▶ **TASK DETAILS**
Retype the listing exactly, with no images.

--- SUPPLIED DATA Enclosed Below ---

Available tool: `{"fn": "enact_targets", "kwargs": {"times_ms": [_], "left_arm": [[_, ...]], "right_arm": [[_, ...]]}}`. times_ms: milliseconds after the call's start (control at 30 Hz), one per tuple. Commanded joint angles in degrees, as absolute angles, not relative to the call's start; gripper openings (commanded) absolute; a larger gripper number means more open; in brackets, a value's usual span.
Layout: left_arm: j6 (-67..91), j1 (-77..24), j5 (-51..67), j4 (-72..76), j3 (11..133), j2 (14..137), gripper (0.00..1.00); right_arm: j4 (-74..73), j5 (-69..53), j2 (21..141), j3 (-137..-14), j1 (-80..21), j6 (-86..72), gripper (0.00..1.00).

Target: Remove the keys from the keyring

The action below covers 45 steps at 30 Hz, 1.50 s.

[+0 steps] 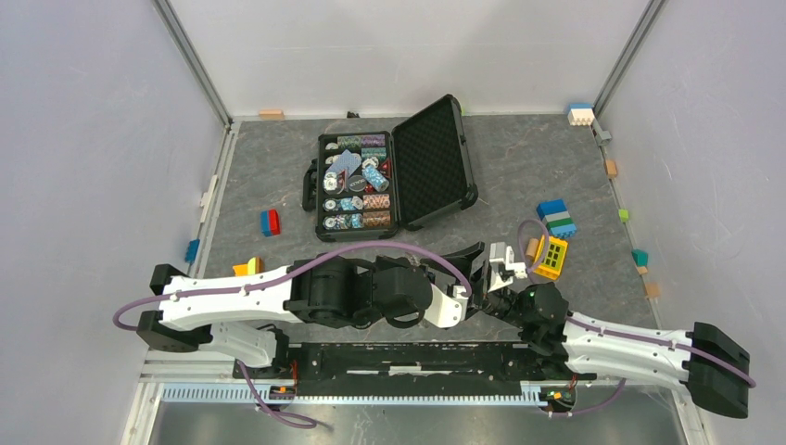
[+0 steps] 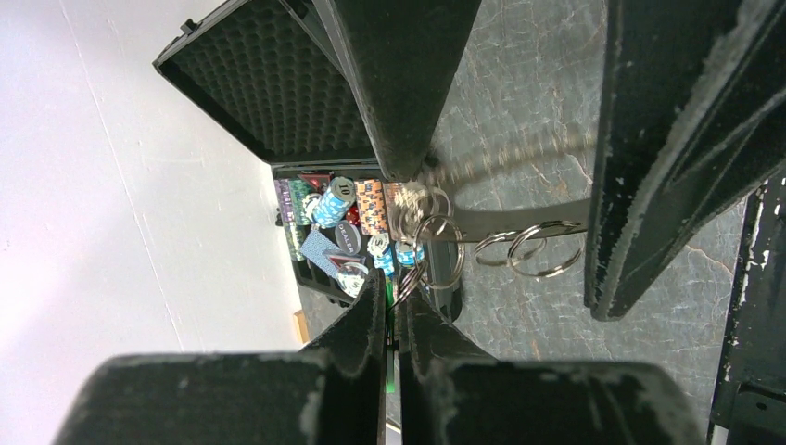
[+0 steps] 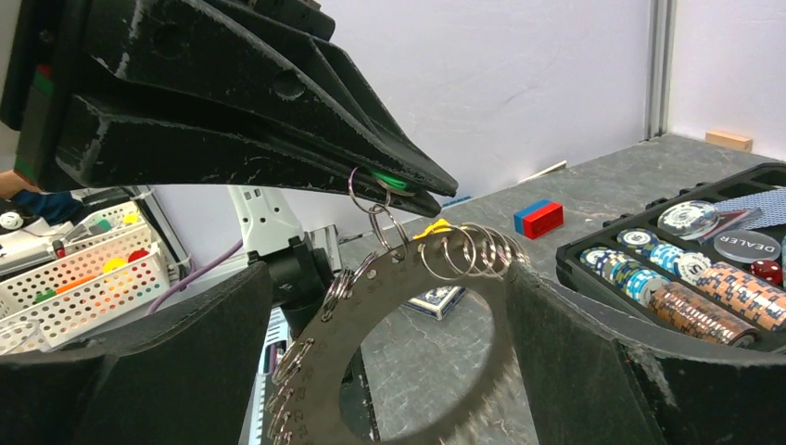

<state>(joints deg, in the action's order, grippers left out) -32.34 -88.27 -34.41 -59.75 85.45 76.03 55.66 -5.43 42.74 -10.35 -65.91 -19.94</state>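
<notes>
Right gripper [image 3: 389, 271], spread wide, clamps the keyring [image 3: 320, 371] across its rim while the nearly closed left gripper [image 2: 394, 292] pinches the green-tagged key [image 3: 394, 181], which probably next needs pulling free

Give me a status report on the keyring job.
Left end effector shut on green tag. Right end effector shut on keyring. Nothing in the way; case sits apart.
</notes>
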Motion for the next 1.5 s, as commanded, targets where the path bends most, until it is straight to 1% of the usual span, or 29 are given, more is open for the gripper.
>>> {"fn": "enact_targets", "kwargs": {"times_ms": [0, 300, 567, 700, 867, 967, 1133, 1300, 1367, 1400, 1467], "left_arm": [[-30.51, -88.55, -34.80, -58.41, 88.01, 75.74, 0.02], [-30.40, -88.55, -34.69, -58.36, 87.85, 75.61, 0.02], [-30.11, -88.52, -34.55, -58.38, 87.73, 75.10, 0.02], [-30.13, -88.58, -34.28, -58.45, 87.71, 74.95, 0.02], [-29.92, -88.56, -33.68, -58.47, 87.63, 74.63, 0.02], [-29.65, -88.54, -33.01, -58.95, 87.71, 74.49, 0.02], [-28.72, -88.51, -31.20, -60.57, 88.25, 74.43, 0.02], [-28.37, -88.52, -28.48, -62.03, 89.36, 74.22, 0.02], [-28.17, -88.56, -27.25, -62.64, 90.17, 74.23, 0.02], [-28.05, -88.52, -26.59, -62.82, 90.63, 74.26, 0.02], [-28.04, -88.55, -25.68, -63.02, 91.26, 74.21, 0.02]], "right_arm": [[61.16, -7.01, 44.43, -11.22, -66.18, -21.27, 0.98], [58.78, -5.57, 46.57, -12.19, -66.35, -19.89, 0.98], [53.97, -1.89, 47.22, -12.87, -66.53, -17.71, 0.87], [54.27, -1.32, 47.06, -12.51, -66.63, -17.32, 0.76], [54.32, -1.49, 46.52, -12.16, -66.62, -16.62, 0.59], [54.32, -1.95, 45.25, -11.76, -66.62, -15.55, 0.53], [53.39, -4.64, 42.43, -11.30, -66.62, -12.49, 0.52], [50.29, -9.45, 40.17, -11.53, -66.62, -8.34, 0.45], [48.50, -10.21, 39.55, -11.98, -66.58, -7.02, 0.44], [47.79, -10.34, 39.33, -12.04, -66.61, -6.52, 0.46], [47.06, -10.46, 39.20, -12.16, -66.62, -6.11, 0.55]]}}
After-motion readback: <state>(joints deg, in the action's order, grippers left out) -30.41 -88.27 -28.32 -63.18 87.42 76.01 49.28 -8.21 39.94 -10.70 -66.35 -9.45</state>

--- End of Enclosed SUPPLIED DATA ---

▶ **SOLUTION BELOW**
Available tool: `{"fn": "enact_targets", "kwargs": {"times_ms": [_], "left_arm": [[_, ...]], "right_arm": [[_, ...]]}}`. times_ms: milliseconds after the call's start (control at 30 Hz), one per tuple. Commanded joint angles in degrees, as absolute angles, not relative to the call's start; gripper openings (commanded) absolute; a larger gripper number means more open; in brackets, a value's usual span.
Layout: left_arm: j6 (-67..91), j1 (-77..24), j5 (-51..67), j4 (-72..76), j3 (11..133), j2 (14..137), gripper (0.00..1.00); right_arm: j4 (-74..73), j5 (-69..53), j2 (21..141), j3 (-137..-14), j1 (-80..21), j6 (-86..72), gripper (0.00..1.00).

Target: Remove the keys from the keyring

The action below covers 45 steps at 30 Hz, 1.50 s.

[+0 steps] 
[+0 steps] 
[+0 steps] 

<state>(joints deg, in the action's order, grippers left out) -32.34 -88.27 -34.41 -59.75 85.45 76.03 55.66 -5.43 42.74 -10.35 -65.91 -19.94</state>
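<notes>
Right gripper [image 3: 389, 271], spread wide, clamps the keyring [image 3: 320, 371] across its rim while the nearly closed left gripper [image 2: 394, 292] pinches the green-tagged key [image 3: 394, 181], which probably next needs pulling free

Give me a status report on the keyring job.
Left end effector shut on green tag. Right end effector shut on keyring. Nothing in the way; case sits apart.
</notes>
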Motion for the next 1.5 s, as commanded, targets where the path bends most, until it is straight to 1% of the usual span, or 29 are given, more is open for the gripper.
>>> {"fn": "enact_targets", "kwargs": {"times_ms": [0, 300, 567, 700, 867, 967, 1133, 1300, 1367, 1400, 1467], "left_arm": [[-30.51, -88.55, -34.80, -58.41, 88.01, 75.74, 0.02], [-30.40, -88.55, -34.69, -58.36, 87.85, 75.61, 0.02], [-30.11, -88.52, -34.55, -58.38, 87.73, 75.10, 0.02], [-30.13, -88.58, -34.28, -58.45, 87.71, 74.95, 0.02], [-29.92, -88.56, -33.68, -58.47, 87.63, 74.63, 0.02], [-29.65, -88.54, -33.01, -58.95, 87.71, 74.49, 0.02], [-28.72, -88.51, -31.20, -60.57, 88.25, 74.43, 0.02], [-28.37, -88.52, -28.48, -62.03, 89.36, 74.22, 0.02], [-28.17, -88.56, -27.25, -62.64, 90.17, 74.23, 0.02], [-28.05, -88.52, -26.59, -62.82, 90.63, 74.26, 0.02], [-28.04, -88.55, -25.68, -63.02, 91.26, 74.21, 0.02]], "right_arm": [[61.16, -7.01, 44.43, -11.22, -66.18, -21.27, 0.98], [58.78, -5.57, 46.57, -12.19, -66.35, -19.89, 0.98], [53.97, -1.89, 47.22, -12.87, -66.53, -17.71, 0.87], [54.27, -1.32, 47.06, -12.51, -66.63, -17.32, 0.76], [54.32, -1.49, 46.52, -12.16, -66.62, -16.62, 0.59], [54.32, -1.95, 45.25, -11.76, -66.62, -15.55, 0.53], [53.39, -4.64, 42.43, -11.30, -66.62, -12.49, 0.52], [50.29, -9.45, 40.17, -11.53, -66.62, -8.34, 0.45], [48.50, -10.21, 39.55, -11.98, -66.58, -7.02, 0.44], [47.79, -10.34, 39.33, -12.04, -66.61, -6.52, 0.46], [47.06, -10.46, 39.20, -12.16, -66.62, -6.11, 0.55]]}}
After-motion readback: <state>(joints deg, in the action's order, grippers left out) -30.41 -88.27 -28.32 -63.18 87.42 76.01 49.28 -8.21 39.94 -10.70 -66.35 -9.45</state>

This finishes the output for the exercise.